As you can see, the number of English coaches holding a UEFA coaching license is dismal in comparison to other major European nations. A ratio of 1 UEFA-qualified coach to every 812 active football players for this country is pathetic. This stat effortlessly highlights the failings of The FA to produce quality in quantity. Their website claims that “the importance of coach education can never be under estimated”. That’s all well and good making that obvious observation in hindsight, but why has it been neglected for so long? We haven’t realistically competed for any major international honours for decades and Greg Dyke has recently verbally surrendered the next 5 international tournaments claiming we won’t be realistic contenders for anything until at least 2022. Sadly, it’s almost impossible to present a credible case which would suggest otherwise. At the European Under-21 Championships this summer England lost every game in their group without registering a single goal from open play. On the other hand, Spain were crowned champions, winning every game and fielding an enviable squad including David de Gea, Daniel Carvajal, Asier Illarramendi, Thiago Alcantara, Isco, Rodrigo, Cristian Tello, Alvaro Morata and Iker Muniain. If we were to assess our chances against that squad in a few years time the outcome would be very grim reading, indeed.

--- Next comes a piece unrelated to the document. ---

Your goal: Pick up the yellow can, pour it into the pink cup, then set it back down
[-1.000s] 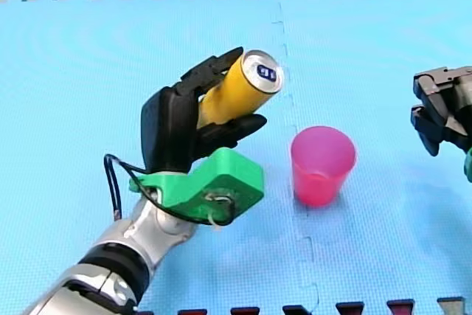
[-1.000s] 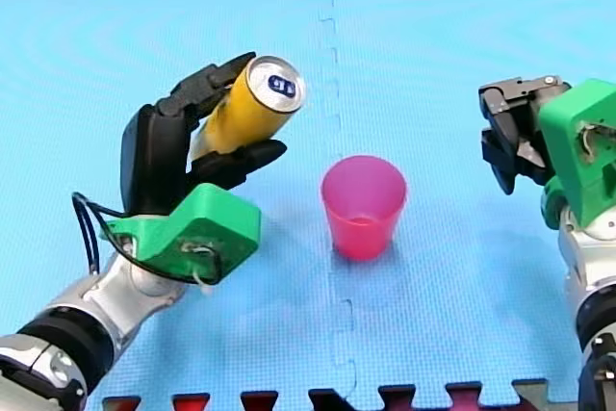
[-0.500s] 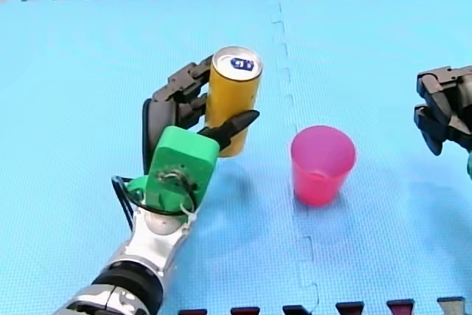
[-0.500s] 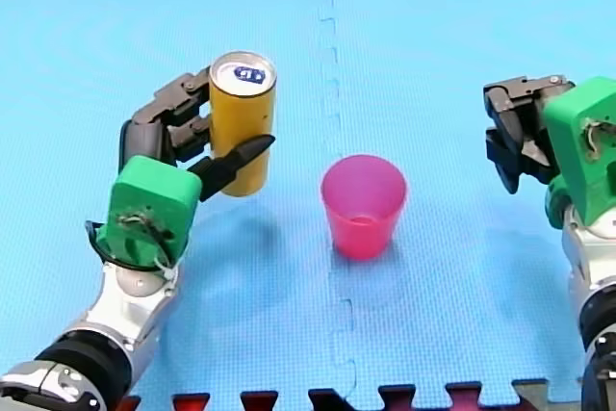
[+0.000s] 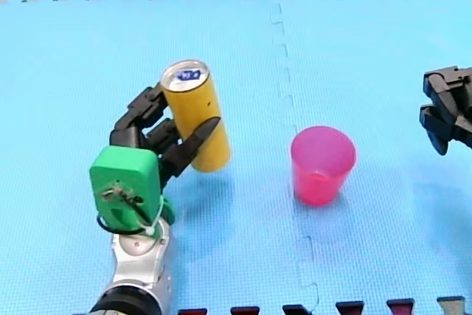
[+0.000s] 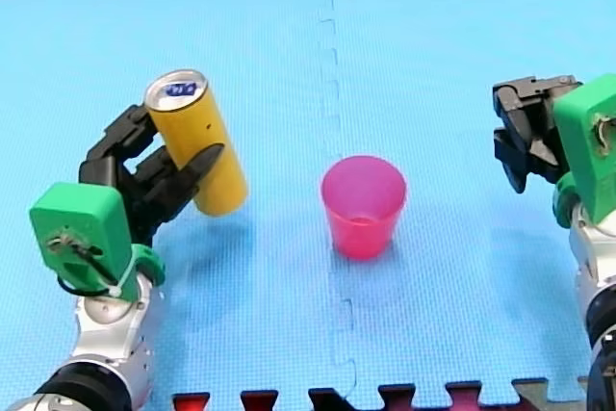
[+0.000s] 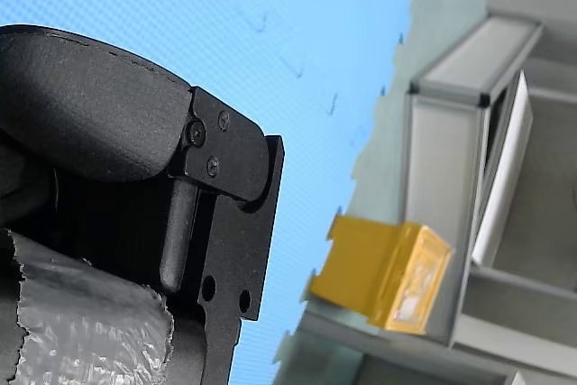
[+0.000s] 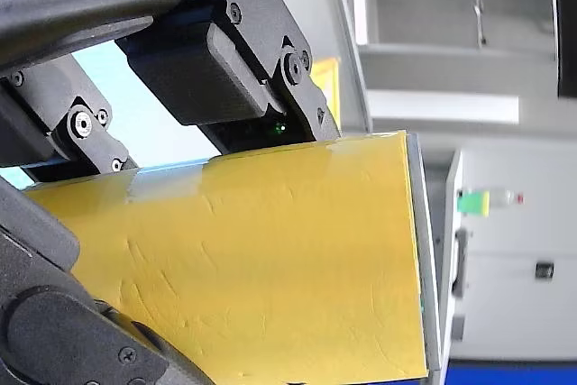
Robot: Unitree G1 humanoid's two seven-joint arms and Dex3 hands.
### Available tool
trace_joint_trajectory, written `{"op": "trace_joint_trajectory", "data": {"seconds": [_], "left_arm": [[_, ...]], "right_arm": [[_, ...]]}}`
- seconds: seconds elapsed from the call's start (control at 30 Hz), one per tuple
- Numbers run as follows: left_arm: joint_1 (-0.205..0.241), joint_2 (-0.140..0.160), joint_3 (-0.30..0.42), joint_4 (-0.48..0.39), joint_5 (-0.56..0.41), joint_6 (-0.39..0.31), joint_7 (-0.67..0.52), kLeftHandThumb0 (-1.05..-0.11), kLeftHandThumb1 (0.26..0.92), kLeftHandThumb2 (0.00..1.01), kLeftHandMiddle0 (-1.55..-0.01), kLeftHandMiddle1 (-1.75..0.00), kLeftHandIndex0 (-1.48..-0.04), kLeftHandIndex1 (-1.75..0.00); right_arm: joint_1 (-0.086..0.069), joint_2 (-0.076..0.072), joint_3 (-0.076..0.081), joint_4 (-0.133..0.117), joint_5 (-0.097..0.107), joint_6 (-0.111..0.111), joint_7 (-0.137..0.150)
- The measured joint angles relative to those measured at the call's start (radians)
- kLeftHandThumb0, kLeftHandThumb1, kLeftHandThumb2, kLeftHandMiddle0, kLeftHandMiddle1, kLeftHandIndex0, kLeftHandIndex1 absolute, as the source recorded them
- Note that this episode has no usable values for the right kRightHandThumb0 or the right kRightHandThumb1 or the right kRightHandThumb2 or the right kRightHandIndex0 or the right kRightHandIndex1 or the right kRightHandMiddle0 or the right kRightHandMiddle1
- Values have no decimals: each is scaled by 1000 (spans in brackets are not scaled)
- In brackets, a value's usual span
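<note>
A yellow can [image 5: 193, 105] with a silver top is in my left hand [image 5: 173, 127], left of the mat's middle. It stands nearly upright, its top leaning a little to the left. Its base is low over the blue mat [image 5: 243, 241]; I cannot tell whether it touches. The second wrist view shows the can's yellow side [image 8: 270, 259] pressed between black fingers [image 8: 225, 69]. The pink cup [image 5: 322, 164] stands upright to the right of the can, a hand's width away. My right hand [image 5: 446, 108] holds nothing and hangs at the right edge, right of the cup.
A jigsaw seam [image 5: 284, 79] runs down the mat just left of the cup. Red and black blocks [image 5: 346, 307] line the near edge. In the first wrist view a yellow box [image 7: 388, 272] sits on a grey shelf beyond the mat.
My left hand has swung left and down with the can, taking it from tipped toward the cup to nearly upright, farther from the cup. The right hand has barely shifted.
</note>
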Motion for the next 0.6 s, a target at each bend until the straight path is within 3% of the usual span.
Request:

Granted, England can boast the opening of the £120m St. George’s Park as a signal of intent to building towards a brighter future. However, this project started in 2001 and funding was cut in 2003 – causing a huge postponement – because it was deemed that funding the largely unnecessary ‘New Wembley’ was a priority. Make of that what you will. The facilities include a luxury hotel with many specialised suites (the managerial suite included a birds nest) and a 90-seat auditorium which has been soundproofed for karaoke. We all know that Spain achieved world dominance because Andres Iniesta and Xavi do a fantastically moving duet of ‘Islands in the Stream’, right? To borrow a quote from The Guardian’s Barney Ronay, the St. George’s Park complex resembles the naïve desperation of a fat man deciding to lose weight by buying a really expensive tracksuit. Maybe I’m wrong and this will prove to be the signalling of a new era. But, excuse my cynicism, our current era is not much of a platform to build on.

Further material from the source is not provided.